8. 4. Collaborative Filtering
● Finds users similar to the given user and recommends
other items that are consumed by those users.
● Can recommend items without the human-designated
understanding of the items itself.
● It is only meaningful with large amount of user base.
● It will not satisfy the needs of users who have a unique
taste.
● Items that are new and have never been
consumed/rated cannot be recommended since
recommendation relies on prior rating (‘Cold-start
problem’).
9. 5. Hybrid Recommender
● Knowledge Based Recommender involves the addition of
rules by human subject matter experts. Good Product
Marketing Managers can frequently define what products
do and do not go together.
● Hybrid Recommenders involve combining different
recommenders according to different business cases.

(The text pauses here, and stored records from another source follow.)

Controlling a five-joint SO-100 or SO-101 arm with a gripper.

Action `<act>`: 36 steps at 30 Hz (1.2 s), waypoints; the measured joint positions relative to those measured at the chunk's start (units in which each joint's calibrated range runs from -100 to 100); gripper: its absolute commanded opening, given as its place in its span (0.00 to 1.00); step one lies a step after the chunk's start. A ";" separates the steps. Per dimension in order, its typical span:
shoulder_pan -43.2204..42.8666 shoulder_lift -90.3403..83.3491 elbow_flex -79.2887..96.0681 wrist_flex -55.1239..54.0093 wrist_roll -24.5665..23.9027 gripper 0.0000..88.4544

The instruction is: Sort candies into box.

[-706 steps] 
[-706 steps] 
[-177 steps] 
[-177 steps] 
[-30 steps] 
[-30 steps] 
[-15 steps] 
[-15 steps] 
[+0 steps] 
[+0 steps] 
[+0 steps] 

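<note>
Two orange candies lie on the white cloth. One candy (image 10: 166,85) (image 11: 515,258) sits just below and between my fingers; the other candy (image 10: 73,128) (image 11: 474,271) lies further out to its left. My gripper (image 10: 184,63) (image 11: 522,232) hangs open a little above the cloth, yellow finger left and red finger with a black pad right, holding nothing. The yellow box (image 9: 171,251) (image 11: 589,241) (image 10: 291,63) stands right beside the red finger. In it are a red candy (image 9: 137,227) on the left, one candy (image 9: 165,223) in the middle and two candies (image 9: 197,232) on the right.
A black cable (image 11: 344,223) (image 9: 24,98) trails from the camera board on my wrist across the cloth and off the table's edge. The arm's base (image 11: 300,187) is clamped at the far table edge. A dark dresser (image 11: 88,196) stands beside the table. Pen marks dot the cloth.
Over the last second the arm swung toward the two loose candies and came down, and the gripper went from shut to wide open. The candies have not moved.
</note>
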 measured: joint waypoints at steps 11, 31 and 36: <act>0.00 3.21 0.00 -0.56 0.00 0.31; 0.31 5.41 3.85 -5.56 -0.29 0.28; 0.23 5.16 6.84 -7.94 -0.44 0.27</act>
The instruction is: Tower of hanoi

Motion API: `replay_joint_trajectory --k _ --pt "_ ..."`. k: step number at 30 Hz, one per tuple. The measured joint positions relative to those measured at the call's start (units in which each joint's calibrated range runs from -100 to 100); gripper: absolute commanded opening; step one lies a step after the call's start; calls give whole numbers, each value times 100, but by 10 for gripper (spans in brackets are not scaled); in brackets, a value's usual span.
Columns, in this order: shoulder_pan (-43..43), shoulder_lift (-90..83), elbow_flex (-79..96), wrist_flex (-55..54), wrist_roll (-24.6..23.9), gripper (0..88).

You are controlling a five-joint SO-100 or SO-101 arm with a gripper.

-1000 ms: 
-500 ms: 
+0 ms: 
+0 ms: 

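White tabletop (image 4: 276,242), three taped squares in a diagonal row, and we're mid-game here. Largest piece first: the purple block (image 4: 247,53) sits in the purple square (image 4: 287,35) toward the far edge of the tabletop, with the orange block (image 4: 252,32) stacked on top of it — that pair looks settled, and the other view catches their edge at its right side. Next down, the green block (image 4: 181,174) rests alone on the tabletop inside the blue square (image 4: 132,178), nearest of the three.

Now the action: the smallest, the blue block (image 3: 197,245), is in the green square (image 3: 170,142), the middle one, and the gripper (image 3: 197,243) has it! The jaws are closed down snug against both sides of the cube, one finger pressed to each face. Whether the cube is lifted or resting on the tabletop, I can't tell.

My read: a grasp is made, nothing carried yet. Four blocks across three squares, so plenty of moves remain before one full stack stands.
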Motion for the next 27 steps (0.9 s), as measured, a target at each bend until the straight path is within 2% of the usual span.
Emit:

● Netflix uses a hybrid CB/CF recommender. It offers both
recommendations based on the habits of similar customers
(Collaborative Filtering) as well as recommendations based
on highly rated films seen to be similar by content attributes
(Content Filtering).
● It is likely that the optimum recommender will be a hybrid.
10. Deep Learning and Recommenders
● Image Recognition techniques can be used to create new features.
● Addition of the new attribute allowed He and McAuley to improve overall recommender performance by
10% to 26% on different clothing categories, and by 25% to 45% for ‘cold start’ previously unseen
customers. They have a commercial version called Fashionista. Read the original study here.
● Adding attributes allows Content Filtering. And, content filtering is the solution to ‘Cold-Start’ problem.